■ WHAT IS NEEDED ■
What is needed is the number of lines below that contain the word "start", with no other output.

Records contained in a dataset
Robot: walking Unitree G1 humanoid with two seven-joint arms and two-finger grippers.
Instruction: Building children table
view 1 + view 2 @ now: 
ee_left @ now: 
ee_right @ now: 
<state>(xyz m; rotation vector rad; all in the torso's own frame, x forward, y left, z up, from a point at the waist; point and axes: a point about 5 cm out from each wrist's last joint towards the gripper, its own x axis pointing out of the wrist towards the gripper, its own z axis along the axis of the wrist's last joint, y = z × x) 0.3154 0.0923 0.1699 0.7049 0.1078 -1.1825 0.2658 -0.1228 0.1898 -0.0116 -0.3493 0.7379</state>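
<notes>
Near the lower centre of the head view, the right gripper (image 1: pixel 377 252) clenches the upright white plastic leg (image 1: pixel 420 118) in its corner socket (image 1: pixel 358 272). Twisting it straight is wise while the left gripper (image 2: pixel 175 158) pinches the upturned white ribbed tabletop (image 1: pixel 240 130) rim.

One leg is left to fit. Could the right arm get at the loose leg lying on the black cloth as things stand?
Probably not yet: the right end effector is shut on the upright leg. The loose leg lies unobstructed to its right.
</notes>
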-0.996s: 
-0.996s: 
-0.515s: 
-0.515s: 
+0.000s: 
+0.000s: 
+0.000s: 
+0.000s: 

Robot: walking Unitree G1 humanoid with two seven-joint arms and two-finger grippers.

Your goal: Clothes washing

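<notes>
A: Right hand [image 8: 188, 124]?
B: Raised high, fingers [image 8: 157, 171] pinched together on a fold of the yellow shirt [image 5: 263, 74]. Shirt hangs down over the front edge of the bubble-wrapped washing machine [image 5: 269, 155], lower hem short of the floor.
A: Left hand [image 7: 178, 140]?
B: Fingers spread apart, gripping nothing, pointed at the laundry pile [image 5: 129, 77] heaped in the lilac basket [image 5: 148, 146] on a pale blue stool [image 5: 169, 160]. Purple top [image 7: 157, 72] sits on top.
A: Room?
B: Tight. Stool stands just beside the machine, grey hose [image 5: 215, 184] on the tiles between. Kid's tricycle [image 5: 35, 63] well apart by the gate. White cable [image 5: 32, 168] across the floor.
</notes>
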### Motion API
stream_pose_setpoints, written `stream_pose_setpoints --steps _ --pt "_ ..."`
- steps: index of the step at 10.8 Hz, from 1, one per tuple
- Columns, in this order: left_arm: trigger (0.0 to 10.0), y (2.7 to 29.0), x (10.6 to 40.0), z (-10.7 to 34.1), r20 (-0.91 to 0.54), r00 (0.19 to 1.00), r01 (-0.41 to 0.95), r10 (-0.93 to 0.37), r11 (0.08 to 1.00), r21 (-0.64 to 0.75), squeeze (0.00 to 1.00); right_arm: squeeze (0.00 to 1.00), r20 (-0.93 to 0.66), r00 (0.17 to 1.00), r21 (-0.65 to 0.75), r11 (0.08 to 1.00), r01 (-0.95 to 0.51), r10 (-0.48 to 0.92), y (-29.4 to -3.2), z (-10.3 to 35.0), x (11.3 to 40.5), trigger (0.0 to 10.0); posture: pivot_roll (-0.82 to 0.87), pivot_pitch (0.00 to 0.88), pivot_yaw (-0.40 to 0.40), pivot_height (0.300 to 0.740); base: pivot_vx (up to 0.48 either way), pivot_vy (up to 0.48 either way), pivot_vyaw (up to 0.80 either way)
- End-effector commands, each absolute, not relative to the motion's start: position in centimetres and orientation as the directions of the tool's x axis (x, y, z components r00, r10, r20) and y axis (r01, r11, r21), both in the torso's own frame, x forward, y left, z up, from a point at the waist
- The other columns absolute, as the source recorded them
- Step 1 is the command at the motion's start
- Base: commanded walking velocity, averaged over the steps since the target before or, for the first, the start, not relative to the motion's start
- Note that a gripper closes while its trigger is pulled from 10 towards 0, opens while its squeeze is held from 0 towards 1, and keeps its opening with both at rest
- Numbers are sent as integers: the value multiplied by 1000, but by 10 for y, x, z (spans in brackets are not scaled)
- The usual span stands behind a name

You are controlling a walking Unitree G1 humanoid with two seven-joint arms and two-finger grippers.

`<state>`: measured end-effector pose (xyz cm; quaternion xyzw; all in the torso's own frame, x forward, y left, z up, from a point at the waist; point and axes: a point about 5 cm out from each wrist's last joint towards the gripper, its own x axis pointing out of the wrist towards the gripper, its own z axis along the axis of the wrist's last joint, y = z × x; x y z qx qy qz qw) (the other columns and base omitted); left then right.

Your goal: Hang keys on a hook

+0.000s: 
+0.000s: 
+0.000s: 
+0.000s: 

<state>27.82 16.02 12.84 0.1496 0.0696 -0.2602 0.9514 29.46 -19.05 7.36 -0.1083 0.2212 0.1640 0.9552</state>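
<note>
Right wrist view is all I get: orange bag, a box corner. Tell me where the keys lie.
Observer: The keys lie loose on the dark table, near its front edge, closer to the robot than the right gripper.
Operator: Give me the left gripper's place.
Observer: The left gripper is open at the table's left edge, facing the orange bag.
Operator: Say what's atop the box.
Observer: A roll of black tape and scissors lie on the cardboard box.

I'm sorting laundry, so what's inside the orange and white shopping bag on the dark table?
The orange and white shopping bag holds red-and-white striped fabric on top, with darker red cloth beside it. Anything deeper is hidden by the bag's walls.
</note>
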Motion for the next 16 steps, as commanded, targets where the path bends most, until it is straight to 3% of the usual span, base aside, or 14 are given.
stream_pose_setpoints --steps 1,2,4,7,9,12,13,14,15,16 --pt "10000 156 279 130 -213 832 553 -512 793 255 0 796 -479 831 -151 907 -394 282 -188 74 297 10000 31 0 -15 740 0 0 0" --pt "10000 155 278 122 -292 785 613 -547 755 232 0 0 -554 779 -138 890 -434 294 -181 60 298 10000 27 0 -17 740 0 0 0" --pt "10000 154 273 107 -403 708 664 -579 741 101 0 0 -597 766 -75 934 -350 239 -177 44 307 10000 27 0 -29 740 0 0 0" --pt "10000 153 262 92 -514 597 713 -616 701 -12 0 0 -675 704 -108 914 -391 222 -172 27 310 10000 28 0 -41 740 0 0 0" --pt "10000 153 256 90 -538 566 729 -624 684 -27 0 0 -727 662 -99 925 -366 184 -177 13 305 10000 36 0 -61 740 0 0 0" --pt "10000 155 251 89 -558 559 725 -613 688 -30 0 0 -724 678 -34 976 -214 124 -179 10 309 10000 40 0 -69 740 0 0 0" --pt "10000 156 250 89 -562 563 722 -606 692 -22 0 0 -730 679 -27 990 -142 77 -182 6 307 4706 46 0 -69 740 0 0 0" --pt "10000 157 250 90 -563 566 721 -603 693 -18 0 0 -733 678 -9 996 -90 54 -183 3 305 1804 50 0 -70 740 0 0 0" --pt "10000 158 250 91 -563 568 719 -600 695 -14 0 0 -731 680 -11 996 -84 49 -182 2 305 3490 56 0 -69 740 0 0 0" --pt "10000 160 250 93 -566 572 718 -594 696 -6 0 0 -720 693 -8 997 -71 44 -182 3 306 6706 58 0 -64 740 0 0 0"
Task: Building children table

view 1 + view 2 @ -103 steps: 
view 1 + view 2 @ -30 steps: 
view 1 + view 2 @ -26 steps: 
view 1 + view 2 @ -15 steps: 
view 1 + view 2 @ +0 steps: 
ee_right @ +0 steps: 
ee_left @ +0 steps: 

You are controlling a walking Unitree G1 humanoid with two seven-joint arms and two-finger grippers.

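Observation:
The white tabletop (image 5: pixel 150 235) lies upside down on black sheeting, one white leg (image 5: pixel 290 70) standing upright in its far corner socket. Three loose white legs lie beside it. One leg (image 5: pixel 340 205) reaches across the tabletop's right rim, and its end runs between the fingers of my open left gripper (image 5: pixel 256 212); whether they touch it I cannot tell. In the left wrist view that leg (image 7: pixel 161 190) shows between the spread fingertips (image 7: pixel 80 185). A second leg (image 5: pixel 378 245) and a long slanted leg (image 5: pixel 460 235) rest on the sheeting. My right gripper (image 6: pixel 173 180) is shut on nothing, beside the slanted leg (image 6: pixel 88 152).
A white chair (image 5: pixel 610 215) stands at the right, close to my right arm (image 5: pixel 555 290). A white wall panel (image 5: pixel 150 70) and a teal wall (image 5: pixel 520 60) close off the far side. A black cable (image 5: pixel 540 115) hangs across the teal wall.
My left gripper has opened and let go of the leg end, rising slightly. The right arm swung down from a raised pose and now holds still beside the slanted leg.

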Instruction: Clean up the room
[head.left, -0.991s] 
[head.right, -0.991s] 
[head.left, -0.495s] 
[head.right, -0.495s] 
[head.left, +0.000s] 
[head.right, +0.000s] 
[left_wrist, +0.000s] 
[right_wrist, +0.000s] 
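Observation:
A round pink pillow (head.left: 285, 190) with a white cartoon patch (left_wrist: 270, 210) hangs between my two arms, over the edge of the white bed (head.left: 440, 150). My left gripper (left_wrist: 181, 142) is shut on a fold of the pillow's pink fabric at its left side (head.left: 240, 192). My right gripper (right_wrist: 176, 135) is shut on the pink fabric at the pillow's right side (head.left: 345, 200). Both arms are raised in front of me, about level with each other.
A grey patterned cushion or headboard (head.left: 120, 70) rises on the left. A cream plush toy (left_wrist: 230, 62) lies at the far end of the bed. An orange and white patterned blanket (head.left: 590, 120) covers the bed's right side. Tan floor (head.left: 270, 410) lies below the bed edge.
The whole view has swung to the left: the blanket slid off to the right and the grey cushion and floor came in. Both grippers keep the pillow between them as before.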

■ WRITTEN REPLY ■
3